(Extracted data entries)
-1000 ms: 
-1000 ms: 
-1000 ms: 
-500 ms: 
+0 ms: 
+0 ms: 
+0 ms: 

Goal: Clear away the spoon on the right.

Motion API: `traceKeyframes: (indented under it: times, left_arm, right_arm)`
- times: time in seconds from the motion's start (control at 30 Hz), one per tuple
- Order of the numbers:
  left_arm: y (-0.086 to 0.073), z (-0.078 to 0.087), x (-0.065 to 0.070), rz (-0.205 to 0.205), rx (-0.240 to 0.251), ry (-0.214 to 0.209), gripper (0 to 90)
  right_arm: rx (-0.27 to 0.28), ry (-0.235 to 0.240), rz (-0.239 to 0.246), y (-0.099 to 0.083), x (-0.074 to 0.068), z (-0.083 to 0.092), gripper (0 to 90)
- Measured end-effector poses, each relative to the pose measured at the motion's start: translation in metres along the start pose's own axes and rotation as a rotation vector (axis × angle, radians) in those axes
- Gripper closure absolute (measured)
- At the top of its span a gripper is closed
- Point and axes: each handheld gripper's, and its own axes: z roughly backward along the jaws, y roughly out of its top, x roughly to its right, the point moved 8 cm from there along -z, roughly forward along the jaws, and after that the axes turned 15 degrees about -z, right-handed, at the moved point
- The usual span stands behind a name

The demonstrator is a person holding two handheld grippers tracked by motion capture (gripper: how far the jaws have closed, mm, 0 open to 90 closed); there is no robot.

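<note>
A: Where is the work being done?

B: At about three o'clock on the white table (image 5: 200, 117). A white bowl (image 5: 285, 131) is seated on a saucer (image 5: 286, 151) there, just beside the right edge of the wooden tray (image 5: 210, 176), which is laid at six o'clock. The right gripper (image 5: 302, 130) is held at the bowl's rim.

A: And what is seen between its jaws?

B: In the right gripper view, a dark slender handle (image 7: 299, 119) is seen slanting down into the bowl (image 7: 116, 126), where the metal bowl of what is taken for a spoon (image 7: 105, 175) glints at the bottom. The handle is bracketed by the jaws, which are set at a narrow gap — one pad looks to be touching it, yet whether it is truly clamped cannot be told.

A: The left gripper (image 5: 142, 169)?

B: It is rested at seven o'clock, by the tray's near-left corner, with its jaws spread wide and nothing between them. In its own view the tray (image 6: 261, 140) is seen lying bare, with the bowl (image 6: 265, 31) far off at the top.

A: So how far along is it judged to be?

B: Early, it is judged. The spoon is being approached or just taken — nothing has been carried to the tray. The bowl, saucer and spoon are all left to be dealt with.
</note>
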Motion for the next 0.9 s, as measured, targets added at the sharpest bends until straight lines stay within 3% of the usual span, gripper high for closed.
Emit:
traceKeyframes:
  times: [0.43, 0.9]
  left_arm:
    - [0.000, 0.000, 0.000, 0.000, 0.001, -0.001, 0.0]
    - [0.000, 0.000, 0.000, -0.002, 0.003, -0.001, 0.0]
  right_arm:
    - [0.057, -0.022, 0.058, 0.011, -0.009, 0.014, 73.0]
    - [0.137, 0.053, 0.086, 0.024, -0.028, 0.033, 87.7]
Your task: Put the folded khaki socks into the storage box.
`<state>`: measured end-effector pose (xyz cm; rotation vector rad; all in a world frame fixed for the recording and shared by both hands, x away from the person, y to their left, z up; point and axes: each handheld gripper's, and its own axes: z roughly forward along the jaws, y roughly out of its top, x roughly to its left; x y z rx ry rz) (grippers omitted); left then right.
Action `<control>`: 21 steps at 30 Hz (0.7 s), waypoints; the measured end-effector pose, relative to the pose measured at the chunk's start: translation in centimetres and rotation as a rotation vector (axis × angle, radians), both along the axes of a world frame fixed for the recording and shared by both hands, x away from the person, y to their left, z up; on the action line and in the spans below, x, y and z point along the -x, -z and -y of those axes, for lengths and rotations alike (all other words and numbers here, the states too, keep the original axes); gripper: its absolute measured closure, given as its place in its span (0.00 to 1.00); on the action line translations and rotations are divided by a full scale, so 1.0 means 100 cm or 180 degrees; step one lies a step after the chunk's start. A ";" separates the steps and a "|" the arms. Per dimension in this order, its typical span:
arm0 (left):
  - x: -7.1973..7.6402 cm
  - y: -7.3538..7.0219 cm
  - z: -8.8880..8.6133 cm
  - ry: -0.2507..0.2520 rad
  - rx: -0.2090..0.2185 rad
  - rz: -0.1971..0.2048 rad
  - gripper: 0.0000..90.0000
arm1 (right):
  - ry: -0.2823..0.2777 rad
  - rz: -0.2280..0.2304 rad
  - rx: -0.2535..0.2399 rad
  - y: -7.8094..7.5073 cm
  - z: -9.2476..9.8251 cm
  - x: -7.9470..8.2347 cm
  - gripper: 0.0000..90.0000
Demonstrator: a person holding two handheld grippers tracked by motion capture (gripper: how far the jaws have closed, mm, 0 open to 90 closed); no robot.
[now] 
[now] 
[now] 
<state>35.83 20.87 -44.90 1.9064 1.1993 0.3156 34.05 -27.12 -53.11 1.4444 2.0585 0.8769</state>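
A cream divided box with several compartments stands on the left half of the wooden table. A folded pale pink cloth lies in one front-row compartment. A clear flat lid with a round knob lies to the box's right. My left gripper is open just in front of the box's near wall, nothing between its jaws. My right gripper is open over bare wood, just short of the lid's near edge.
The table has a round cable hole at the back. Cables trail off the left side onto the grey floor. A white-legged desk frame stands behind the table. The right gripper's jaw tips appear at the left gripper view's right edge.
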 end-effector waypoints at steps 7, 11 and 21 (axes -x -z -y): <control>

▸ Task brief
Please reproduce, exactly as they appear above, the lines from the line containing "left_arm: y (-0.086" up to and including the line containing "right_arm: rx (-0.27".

▸ Answer area
  left_arm: y (-0.086 to 0.073), z (-0.078 to 0.087), x (-0.065 to 0.070), rz (-0.205 to 0.205), rx (-0.240 to 0.251), ry (-0.214 to 0.209), gripper (0 to 90)
  right_arm: rx (-0.27 to 0.28), ry (-0.235 to 0.240), rz (-0.239 to 0.246), y (-0.099 to 0.083), x (-0.074 to 0.068), z (-0.083 to 0.092), gripper (0 to 90)

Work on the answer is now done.